AlexeyAB / darknet

YOLOv4 / Scaled-YOLOv4 / YOLO - Neural Networks for Object Detection (Windows and Linux version of Darknet )
http://pjreddie.com/darknet/
Other
21.79k stars 7.97k forks source link

When will jetpack4.4 (CUDA 10.2, cuDNN 8.0) be fully supported? #6585

Open yacad opened 4 years ago

yacad commented 4 years ago

Hi @AlexeyAB.

When will jetpack4.4 (CUDA 10.2, cuDNN 8.0) be fully supported?

In jetpack4.3 (CUDA 10.2, cuDNN 7.6.3), setting CUDNN=1 increases the speed. However, in jetpack4.4 (CUDA 10.2, cuDNN 8.0), setting CUDNN=1 still slows the speed.

When can I increase the speed by setting CUDNN=1 in jetpack4.4 (CUDA 10.2, cuDNN 8.0)?

I previously asked NVIDIA with the same problem on jetpack4.4DP, but did not get an answer. https://forums.developer.nvidia.com/t/darknet-yolo-slowing-down-when-using-jetpack4-4s-cudnn-8-0-0-on-jetson-xavier-nx-and-jetson-nano/123698 At that time, jetpack4.4 was a developer version(jetpack4.4DP), but now that it has been released, I think this problem should be resolved.

Thanks @AlexeyAB.

Shame-fight commented 4 years ago

you can use yolov4_tensorrt,it will be faster 2-3 times than darknet.

yacad commented 4 years ago

Thanks for your reply @Shame-fight

I already know that using tensorrt speeds it up. I don't want to use tensorrt and I want cuDNN 8.0 working fine on darknet to get faster framerate. Just as the speed got faster in cuDNN 7.6.3.

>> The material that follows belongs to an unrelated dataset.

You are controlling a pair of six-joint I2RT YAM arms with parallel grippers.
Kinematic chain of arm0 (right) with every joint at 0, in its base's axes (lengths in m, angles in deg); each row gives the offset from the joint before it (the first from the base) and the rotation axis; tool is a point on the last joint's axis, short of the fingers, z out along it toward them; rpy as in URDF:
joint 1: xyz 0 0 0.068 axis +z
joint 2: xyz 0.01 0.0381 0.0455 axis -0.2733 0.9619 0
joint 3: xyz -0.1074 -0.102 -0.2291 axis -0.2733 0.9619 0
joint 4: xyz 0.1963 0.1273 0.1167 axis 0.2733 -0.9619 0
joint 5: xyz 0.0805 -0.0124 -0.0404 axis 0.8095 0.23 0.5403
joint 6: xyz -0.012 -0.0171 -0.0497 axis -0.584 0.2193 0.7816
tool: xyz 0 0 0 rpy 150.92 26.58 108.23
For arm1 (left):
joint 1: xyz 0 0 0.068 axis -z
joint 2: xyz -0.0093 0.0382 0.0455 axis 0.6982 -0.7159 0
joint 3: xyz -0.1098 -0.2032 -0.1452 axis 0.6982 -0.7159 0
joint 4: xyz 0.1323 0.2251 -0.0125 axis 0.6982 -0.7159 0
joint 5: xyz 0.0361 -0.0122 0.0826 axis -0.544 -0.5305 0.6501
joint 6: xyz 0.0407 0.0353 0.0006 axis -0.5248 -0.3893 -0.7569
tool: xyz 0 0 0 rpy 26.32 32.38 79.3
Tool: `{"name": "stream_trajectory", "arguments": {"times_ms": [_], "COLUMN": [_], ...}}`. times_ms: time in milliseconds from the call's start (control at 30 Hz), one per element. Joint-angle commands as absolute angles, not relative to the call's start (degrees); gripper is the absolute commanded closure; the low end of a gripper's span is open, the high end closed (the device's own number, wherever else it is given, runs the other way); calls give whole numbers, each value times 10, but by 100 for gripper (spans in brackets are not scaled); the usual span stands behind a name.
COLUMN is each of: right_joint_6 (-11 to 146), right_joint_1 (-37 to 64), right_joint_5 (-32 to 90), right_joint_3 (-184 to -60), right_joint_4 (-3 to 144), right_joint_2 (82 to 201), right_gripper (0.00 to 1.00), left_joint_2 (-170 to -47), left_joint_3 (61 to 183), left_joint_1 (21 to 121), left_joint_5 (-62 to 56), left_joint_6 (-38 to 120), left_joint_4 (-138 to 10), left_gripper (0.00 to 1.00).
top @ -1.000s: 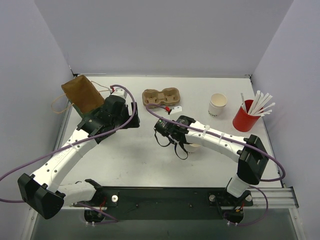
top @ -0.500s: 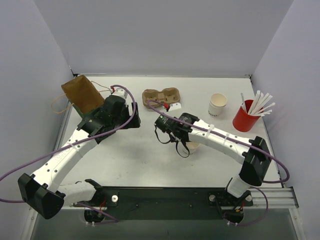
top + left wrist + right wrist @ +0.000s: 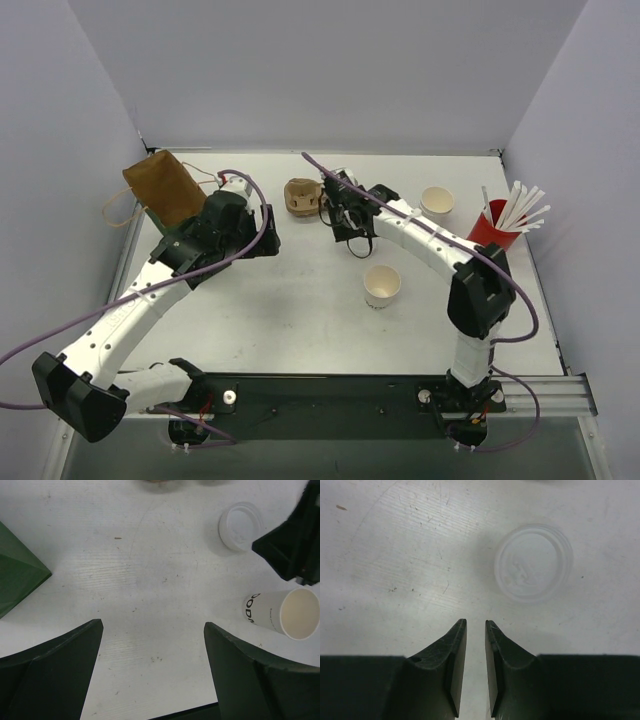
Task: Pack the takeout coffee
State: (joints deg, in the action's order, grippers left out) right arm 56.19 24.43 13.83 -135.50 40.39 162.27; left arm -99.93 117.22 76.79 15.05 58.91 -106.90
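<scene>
Left hand [image 3: 152, 670] spread wide, hovering; right hand [image 3: 476, 670] stretched far forward, fingers [image 3: 454, 672] narrowly parted, empty

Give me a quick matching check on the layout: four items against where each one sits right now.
Items:
1 brown bag
2 red cup of straws
3 nearer paper cup
4 plastic lid

Places:
A upright and empty, centre
B back left
C lying flat, just ahead of the right gripper
D far right

Pairs: 1-B, 2-D, 3-A, 4-C.
</scene>
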Motion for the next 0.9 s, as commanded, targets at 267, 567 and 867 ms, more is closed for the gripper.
{"name": "stream_trajectory", "arguments": {"times_ms": [267,567,867], "right_joint_6": [627,643,644], "right_joint_1": [234,232,224], "right_joint_5": [125,85,93], "right_joint_3": [-1424,-1418,-1415], "right_joint_4": [403,401,400], "right_joint_2": [1747,1769,1792], "right_gripper": [85,85,85], "left_joint_2": [-968,-965,-965], "left_joint_3": [1169,1166,1168], "left_joint_1": [760,756,755], "left_joint_5": [143,141,141], "left_joint_6": [585,583,584], "left_joint_4": [-1066,-1065,-1067], "left_gripper": [7,7,7]}}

miziacz commented 4 years ago

nvidia just released cudnn 8.0.3

https://docs.nvidia.com/deeplearning/cudnn/release-notes/rel_8.html#rel-803

The performance of cudnnConvolutionBiasActivationForward() for INT8x4 use cases on Volta and Turing, INT8x32 use cases on Turing, FP32 and pseudo-FP16 use cases on Volta, Turing, and Ampere GPU architecture have been improved.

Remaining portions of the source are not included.